> Records contained in a dataset:

************

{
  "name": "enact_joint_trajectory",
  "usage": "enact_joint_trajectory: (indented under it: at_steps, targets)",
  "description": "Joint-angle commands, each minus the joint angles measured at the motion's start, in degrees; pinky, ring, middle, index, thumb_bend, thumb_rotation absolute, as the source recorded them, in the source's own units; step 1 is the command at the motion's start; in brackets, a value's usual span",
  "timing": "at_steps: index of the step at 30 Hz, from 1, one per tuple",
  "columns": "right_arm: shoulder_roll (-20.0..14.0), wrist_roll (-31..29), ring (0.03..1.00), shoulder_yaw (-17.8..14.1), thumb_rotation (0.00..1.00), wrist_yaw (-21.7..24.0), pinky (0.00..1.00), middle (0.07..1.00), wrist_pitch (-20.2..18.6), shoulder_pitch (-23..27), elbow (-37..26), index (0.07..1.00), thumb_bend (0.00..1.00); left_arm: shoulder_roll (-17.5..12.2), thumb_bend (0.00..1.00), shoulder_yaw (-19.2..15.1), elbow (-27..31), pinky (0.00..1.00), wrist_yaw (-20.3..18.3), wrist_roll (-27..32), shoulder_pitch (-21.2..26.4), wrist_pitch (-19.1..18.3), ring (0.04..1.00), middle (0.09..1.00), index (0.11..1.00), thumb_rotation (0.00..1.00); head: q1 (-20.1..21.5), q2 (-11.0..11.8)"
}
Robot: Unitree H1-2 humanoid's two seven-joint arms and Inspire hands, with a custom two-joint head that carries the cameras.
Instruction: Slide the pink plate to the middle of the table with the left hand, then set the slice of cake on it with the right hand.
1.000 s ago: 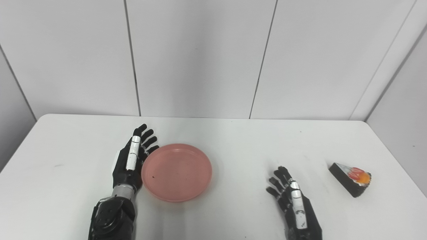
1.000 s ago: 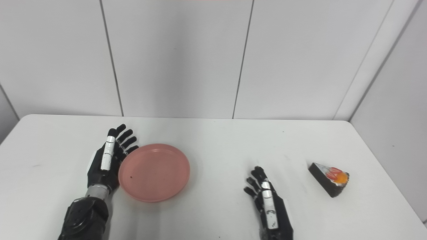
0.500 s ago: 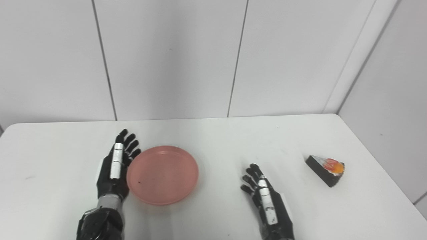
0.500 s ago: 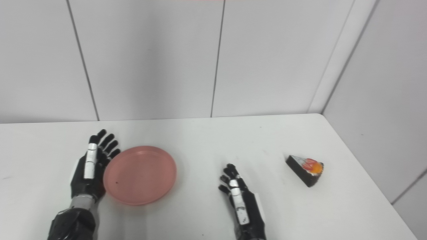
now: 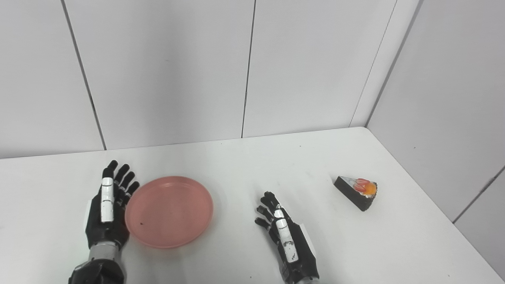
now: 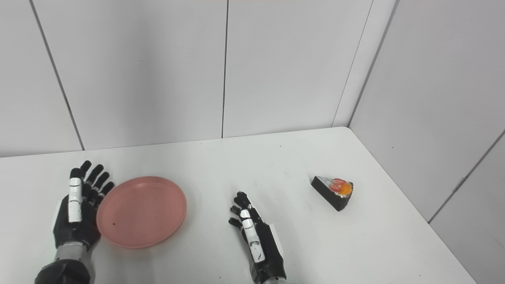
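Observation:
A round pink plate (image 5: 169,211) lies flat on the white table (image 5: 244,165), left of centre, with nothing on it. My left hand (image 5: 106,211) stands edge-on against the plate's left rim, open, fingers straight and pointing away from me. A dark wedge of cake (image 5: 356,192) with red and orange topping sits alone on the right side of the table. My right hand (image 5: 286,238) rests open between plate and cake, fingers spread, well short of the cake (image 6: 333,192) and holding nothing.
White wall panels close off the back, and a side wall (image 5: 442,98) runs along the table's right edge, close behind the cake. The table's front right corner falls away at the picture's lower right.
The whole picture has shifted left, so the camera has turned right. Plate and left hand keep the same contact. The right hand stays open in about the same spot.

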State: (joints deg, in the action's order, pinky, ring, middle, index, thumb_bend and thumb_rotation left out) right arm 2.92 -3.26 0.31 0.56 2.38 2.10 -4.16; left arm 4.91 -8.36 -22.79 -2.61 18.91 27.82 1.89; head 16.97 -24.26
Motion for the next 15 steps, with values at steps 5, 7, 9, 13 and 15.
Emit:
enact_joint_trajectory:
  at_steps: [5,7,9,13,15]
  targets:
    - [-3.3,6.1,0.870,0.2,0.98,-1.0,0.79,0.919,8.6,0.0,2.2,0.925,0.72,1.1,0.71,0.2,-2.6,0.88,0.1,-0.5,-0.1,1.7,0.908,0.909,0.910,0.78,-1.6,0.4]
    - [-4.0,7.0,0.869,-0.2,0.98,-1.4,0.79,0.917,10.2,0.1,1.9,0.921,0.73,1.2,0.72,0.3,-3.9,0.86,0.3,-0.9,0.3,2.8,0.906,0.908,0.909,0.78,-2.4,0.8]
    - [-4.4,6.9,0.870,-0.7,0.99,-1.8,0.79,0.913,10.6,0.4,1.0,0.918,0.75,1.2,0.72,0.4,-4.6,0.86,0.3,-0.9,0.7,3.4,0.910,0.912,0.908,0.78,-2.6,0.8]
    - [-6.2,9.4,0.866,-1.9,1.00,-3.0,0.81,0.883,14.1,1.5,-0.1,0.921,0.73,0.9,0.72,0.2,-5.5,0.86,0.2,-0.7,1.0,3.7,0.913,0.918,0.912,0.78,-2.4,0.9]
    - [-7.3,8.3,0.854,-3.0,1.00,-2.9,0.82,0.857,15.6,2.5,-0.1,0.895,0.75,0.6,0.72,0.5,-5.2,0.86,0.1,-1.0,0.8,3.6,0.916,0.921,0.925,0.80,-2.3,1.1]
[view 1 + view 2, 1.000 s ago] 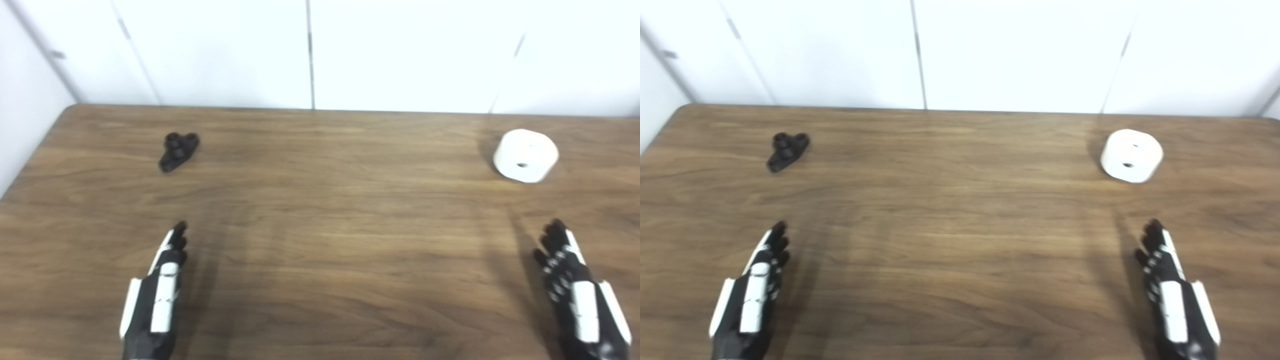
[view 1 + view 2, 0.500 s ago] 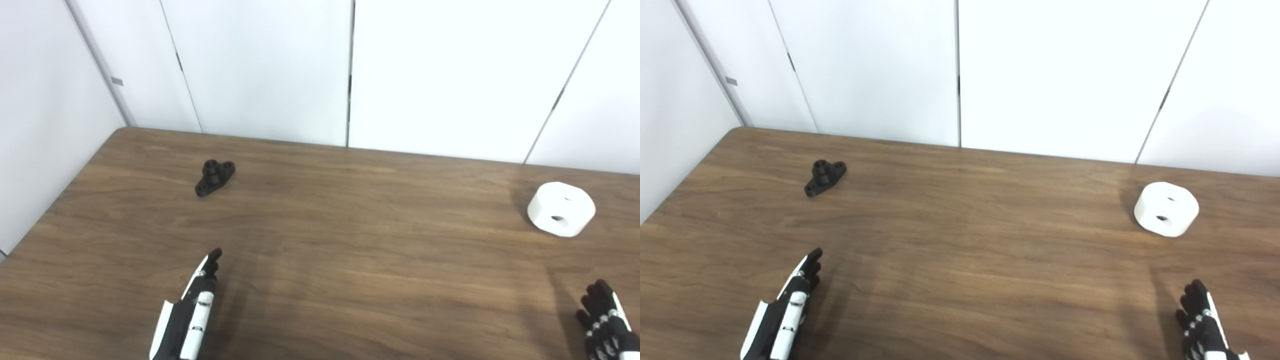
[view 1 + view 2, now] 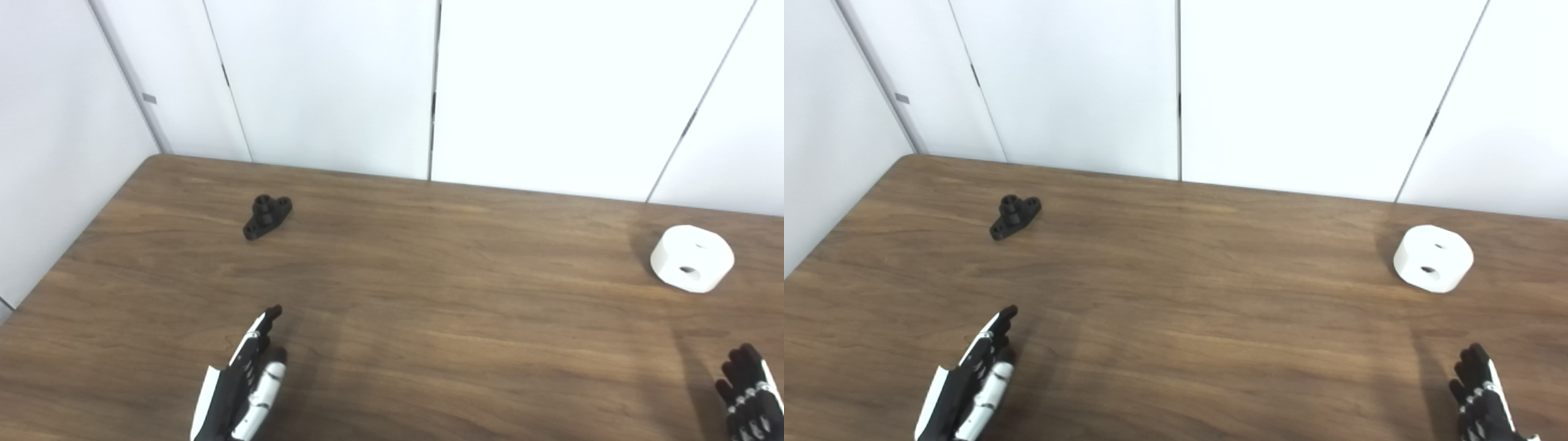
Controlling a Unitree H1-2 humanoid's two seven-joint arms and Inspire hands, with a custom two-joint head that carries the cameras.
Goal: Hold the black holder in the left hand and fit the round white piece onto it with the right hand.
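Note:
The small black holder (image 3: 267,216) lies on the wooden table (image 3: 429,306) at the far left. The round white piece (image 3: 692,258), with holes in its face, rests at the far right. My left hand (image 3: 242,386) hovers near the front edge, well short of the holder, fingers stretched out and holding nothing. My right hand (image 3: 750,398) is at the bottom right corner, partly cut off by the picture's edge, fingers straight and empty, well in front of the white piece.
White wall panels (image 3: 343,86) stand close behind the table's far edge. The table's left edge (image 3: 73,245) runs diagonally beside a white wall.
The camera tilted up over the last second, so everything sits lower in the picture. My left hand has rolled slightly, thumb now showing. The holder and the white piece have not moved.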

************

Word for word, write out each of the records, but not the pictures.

{
  "name": "enact_joint_trajectory",
  "usage": "enact_joint_trajectory: (indented under it: at_steps, targets)",
  "description": "Joint-angle commands, each minus the joint angles measured at the motion's start, in degrees; pinky, ring, middle, index, thumb_bend, thumb_rotation absolute, as the source recorded them, in the source's own units; step 1 is the command at the motion's start; in brackets, a value's usual span",
  "timing": "at_steps: index of the step at 30 Hz, from 1, one per tuple",
  "columns": "right_arm: shoulder_roll (-20.0..14.0), wrist_roll (-31..29), ring (0.03..1.00), shoulder_yaw (-17.8..14.1), thumb_rotation (0.00..1.00), wrist_yaw (-21.7..24.0), pinky (0.00..1.00), middle (0.07..1.00), wrist_pitch (-20.2..18.6), shoulder_pitch (-23..27), elbow (-37..26), index (0.07..1.00), thumb_bend (0.00..1.00); left_arm: shoulder_roll (-17.5..12.2), thumb_bend (0.00..1.00), shoulder_yaw (-19.2..15.1), elbow (-27..31), pinky (0.00..1.00), wrist_yaw (-20.3..18.3), wrist_roll (-27..32), shoulder_pitch (-21.2..26.4), wrist_pitch (-19.1..18.3), ring (0.04..1.00), middle (0.09..1.00), index (0.11..1.00), thumb_rotation (0.00..1.00); head: q1 (-20.1..21.5), q2 (-11.0..11.8)"
}
Robot: Unitree H1-2 humanoid's two seven-joint arms and Inspire hands, with a custom two-joint head that carries the cameras.
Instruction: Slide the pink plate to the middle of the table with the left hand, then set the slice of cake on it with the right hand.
1.000 s ago: 
1.000 s ago: 
0.500 s ago: 
0.500 s ago: 
now: 
now: 
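Observation:
A round pink plate (image 5: 169,211) lies flat on the white table (image 5: 244,165), left of centre, with nothing on it. My left hand (image 5: 106,211) stands edge-on against the plate's left rim, open, fingers straight and pointing away from me. A dark wedge of cake (image 5: 356,192) with red and orange topping sits alone on the right side of the table. My right hand (image 5: 286,238) rests open between plate and cake, fingers spread, well short of the cake (image 6: 333,192) and holding nothing.
White wall panels close off the back, and a side wall (image 5: 442,98) runs along the table's right edge, close behind the cake. The table's front right corner falls away at the picture's lower right.
The whole picture has shifted left, so the camera has turned right. Plate and left hand keep the same contact. The right hand stays open in about the same spot.
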
State: (joints deg, in the action's order, pinky, ring, middle, index, thumb_bend and thumb_rotation left out) right arm 2.92 -3.26 0.31 0.56 2.38 2.10 -4.16; left arm 4.91 -8.36 -22.79 -2.61 18.91 27.82 1.89; head 16.97 -24.26
Motion for the next 15 steps, with values at steps 5, 7, 9, 13 and 15.
Emit:
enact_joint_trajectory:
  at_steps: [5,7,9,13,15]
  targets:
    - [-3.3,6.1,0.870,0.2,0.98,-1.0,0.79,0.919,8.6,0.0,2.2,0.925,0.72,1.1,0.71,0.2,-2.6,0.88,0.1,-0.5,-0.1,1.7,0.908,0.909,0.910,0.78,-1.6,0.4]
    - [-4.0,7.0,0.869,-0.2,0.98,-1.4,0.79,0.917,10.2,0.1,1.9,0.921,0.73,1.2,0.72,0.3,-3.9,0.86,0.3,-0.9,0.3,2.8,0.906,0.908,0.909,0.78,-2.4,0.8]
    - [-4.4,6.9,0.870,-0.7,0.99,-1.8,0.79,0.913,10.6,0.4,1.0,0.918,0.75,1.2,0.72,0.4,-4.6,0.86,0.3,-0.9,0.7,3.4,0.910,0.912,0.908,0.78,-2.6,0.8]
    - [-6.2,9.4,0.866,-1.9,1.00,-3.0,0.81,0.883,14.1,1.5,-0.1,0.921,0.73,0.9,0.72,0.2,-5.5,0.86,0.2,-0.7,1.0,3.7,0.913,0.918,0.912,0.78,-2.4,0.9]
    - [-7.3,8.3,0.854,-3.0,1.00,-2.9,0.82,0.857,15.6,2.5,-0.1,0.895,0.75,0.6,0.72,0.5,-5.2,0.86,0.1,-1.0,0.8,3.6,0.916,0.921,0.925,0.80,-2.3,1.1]
[view 1 + view 2, 1.000 s ago] 
[view 1 + view 2, 0.500 s ago] 
[view 1 + view 2, now] 
Controlling a Unitree H1-2 humanoid's two seven-joint arms and Inspire hands, with a custom two-joint head that carries the cameras.
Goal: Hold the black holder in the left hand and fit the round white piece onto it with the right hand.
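Note:
The small black holder (image 3: 267,216) lies on the wooden table (image 3: 429,306) at the far left. The round white piece (image 3: 692,258), with holes in its face, rests at the far right. My left hand (image 3: 242,386) hovers near the front edge, well short of the holder, fingers stretched out and holding nothing. My right hand (image 3: 750,398) is at the bottom right corner, partly cut off by the picture's edge, fingers straight and empty, well in front of the white piece.
White wall panels (image 3: 343,86) stand close behind the table's far edge. The table's left edge (image 3: 73,245) runs diagonally beside a white wall.
The camera tilted up over the last second, so everything sits lower in the picture. My left hand has rolled slightly, thumb now showing. The holder and the white piece have not moved.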

The answer has now been finished.